WORK TO COMPLETE
Any image found in the entries is to be skipped; the rest is returned word for word.

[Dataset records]
+++

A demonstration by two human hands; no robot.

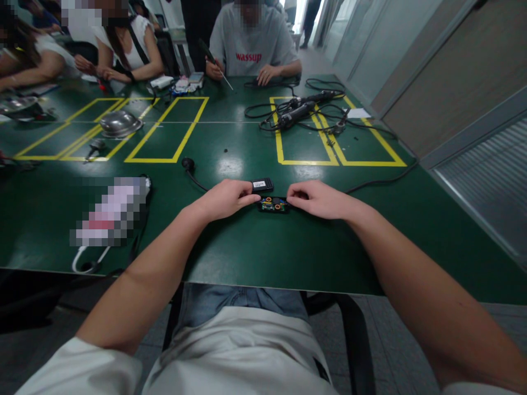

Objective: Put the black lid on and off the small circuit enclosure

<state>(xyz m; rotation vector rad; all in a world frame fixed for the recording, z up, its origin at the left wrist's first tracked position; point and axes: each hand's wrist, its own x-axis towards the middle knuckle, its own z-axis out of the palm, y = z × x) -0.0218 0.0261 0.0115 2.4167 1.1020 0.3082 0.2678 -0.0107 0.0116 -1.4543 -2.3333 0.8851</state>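
Observation:
A small open black case with a circuit board in it lies on the green table in front of me. Orange ring-shaped parts and coloured wires show on the board. My left hand has its thumb and curled fingers at the case's left end. At the right end, the thumb and fingers of my right hand are pinched together on the case's edge. Just behind it rests a black cover with a white label, close to my left fingers. A black cable with a round plug runs towards my left hand.
Another black cable leads off to the right. Beyond are black corded tools, yellow tape outlines and a metal bowl. To my left lies a blurred-out object. Across the table, a person holds a screwdriver.

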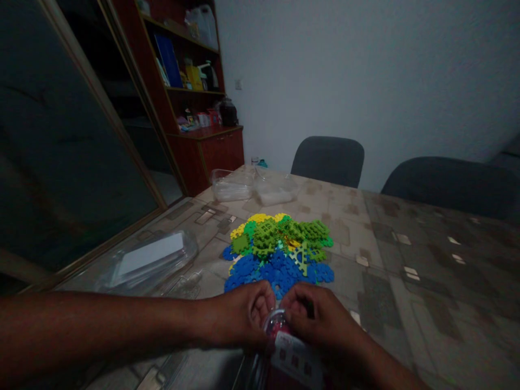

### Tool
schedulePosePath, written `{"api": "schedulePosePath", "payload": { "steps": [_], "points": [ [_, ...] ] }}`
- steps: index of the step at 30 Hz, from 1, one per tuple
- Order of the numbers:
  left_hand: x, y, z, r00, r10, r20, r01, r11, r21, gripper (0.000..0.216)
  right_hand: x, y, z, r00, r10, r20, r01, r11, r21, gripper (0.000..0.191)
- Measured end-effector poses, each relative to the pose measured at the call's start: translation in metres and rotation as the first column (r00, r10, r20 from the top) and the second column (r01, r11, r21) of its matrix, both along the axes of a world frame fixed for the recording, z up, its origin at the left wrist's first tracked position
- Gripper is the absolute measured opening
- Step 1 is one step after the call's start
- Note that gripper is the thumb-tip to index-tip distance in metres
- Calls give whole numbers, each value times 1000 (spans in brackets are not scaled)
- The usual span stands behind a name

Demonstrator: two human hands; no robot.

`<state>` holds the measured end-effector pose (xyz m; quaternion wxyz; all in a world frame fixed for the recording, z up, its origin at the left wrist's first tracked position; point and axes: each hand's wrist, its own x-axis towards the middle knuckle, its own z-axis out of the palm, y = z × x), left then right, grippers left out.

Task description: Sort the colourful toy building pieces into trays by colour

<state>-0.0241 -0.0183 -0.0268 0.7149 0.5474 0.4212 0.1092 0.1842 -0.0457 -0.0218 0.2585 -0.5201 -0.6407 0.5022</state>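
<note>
Both hands hold a clear package, red inside.

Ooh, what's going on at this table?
A person is holding a clear container with something red inside and a pale label. The left hand and right hand meet at its top end, fingers curled. Just beyond them, a pile of blue, green and yellow toothed pieces lies on the table. Two more see-through containers stand farther back. It's too dark to tell whether the held one is open.
</note>
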Motion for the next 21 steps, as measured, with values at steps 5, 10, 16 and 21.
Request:
{"api": "schedulePosePath", "payload": {
  "steps": [5,10,16,21],
  "points": [
    [0,-2,-6,999,19,34,-17,998,-55,55,-2,3,5,999,27,21,-28,999,29,5],
    [0,0,-14,996,16,88,-6,994,-110,59,-11,6,9,1000,13,7,-13,999,39,3],
    [3,-7,-3,997,29,77,-29,1000,0,50,17,-5,18,976,-8,220,-18,993,115,9],
    [7,-7,19,995,-56,-86,71,981,183,35,60,-25,14,994,-21,107,33,993,-114,7]
  ]
}}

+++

TASK OUTPUT
A demonstration by two human hands; no robot.


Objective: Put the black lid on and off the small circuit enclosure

<state>(xyz m; rotation vector rad; all in a world frame fixed for the recording, z up, its origin at the left wrist's first tracked position; point and axes: each hand's wrist, its own x-axis towards the middle knuckle, its own z-axis out of the palm, y = z × x) -0.0218 0.0261 0.0115 2.4167 1.1020 0.3082 0.2678 -0.0107 0.0116 -1.4543 -2.3333 0.8851</state>
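Observation:
A small open black case with a circuit board in it lies on the green table in front of me. Orange ring-shaped parts and coloured wires show on the board. My left hand has its thumb and curled fingers at the case's left end. At the right end, the thumb and fingers of my right hand are pinched together on the case's edge. Just behind it rests a black cover with a white label, close to my left fingers. A black cable with a round plug runs towards my left hand.
Another black cable leads off to the right. Beyond are black corded tools, yellow tape outlines and a metal bowl. To my left lies a blurred-out object. Across the table, a person holds a screwdriver.
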

### Tool
schedulePosePath, written `{"api": "schedulePosePath", "payload": { "steps": [_], "points": [ [_, ...] ] }}`
- steps: index of the step at 30 Hz, from 1, one per tuple
- Order of the numbers:
  left_hand: x, y, z, r00, r10, r20, r01, r11, r21, gripper (0.000..0.216)
  right_hand: x, y, z, r00, r10, r20, r01, r11, r21, gripper (0.000..0.191)
- Measured end-effector poses, each relative to the pose measured at the call's start: translation in metres and rotation as the first column (r00, r10, r20 from the top) and the second column (r01, r11, r21) of its matrix, both along the axes of a world frame fixed for the recording, z up, its origin at the left wrist's first tracked position
- Gripper is the absolute measured opening
- Step 1 is one step after the call's start
- Note that gripper is the thumb-tip to index-tip distance in metres
- Calls give whole numbers, each value times 1000 (spans in brackets are not scaled)
- The usual span stands behind a name

Demonstrator: two human hands; no robot.

`<state>` holds the measured end-effector pose (xyz m; quaternion wxyz; all in a world frame fixed for the recording, z up, its origin at the left wrist's first tracked position; point and axes: each hand's wrist, its own x-axis towards the middle knuckle, its own z-axis out of the palm, y = z × x), left then right, grippers left out.

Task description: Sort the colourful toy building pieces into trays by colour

<state>-0.0241 -0.0183 -0.0268 0.7149 0.5474 0.4212 0.1092 0.1842 -0.0457 -0.0218 0.2585 -0.5201 -0.6407 0.5022</state>
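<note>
Both hands hold a clear package, red inside.

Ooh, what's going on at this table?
A person is holding a clear container with something red inside and a pale label. The left hand and right hand meet at its top end, fingers curled. Just beyond them, a pile of blue, green and yellow toothed pieces lies on the table. Two more see-through containers stand farther back. It's too dark to tell whether the held one is open.
</note>
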Motion for the next 21 steps, as measured, with values at steps 5, 10, 16 and 21.
Request:
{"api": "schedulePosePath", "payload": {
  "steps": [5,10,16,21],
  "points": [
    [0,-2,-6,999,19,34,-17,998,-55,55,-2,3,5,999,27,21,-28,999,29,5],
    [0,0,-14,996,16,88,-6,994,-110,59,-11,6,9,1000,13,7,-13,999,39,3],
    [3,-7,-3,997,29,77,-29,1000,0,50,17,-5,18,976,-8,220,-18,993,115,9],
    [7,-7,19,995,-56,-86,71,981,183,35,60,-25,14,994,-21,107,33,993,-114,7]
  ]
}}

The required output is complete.